Stade Kashala Bonzola
- Interactive map of Stade Kashala Bonzola
- Full name: Stade Kashala Bonzola
- Location: 123 Av. Inga, C/Kanshi Kasai Oriental, Mbuji-Mayi, Democratic Republic of the Congo
- Operator: Ministry of Kasai Oriental
- Capacity: 15,000
- Surface: artificial grass
- Field size: 90m/120

Construction
- Groundbreaking: January 2014
- Built: 2016
- Opened: April 2018
- Cost: $10 million

Tenant
- SM Sanga Balende

= Stade Kashala Bonzola =

Stade Kashala Bonzola is a multi-use stadium in the Kanshi suburb of Mbuji-Mayi, Democratic Republic of the Congo. The stadium was completed in 2016 and is mostly used for football matches. It serves as the new home venue of SM Sanga Balende.

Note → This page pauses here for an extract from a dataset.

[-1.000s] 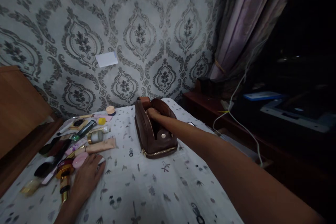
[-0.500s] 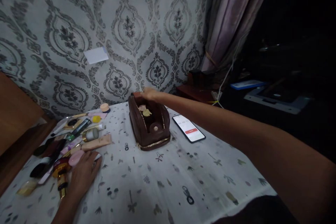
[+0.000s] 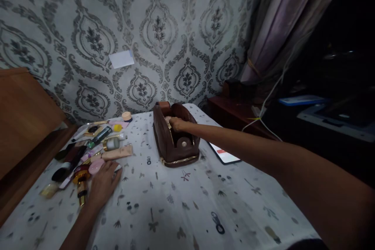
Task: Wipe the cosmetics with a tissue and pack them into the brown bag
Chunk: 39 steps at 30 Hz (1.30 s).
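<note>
A brown zip bag (image 3: 175,152) stands unzipped on the patterned cloth. My right hand (image 3: 178,124) reaches into its opening, fingers bent around something pale that I cannot make out. My left hand (image 3: 104,181) lies at the right edge of a pile of cosmetics, touching a round pink item (image 3: 96,166); a small white piece shows by its fingers, and whether it grips anything is unclear. Above that hand is a beige tube (image 3: 123,151). Amber and gold bottles (image 3: 81,189) lie to its left.
A phone (image 3: 224,154) lies right of the bag, partly under my right forearm. A brown wooden board (image 3: 26,113) stands at the left. Behind are a patterned wall, a curtain (image 3: 281,23) and a white cable (image 3: 271,95).
My right hand has moved from the bag's back rim down into its opening. The view has shifted left. My left hand remains beside the pile.
</note>
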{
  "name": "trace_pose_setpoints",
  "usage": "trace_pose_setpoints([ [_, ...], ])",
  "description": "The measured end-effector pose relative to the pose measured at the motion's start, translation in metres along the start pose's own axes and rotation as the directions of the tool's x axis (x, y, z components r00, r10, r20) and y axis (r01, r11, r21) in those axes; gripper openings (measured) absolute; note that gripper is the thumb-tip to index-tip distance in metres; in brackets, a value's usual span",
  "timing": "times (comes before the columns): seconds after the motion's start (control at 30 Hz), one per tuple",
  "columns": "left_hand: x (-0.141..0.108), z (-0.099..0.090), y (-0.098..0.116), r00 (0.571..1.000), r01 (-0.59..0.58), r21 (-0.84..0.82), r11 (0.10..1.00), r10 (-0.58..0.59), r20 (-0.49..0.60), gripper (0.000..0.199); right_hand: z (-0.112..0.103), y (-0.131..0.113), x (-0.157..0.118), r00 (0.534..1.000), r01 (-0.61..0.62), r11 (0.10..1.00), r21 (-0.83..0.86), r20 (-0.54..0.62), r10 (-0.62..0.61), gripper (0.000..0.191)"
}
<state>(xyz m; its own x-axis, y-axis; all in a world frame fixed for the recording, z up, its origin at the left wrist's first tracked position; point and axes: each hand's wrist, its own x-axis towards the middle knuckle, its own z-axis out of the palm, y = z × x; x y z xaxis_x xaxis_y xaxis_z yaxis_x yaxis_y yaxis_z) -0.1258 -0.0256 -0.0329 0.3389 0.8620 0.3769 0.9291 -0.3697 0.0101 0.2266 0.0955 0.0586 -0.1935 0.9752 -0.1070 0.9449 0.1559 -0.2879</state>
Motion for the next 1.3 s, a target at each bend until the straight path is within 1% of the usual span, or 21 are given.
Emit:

The stadium has 15,000 seats.

==Construction==
The new stadium is located in Mbuji-Mayi, the capital of Kasaï-Oriental province and meets the "standards" of CAF for its measurement, lighting, safety and the seats reserved for media.

The future home of Sa Majesté Sanga Balende includes an omni-sport stadium for other sports including karate, judo, boxing, volleyball and basketball.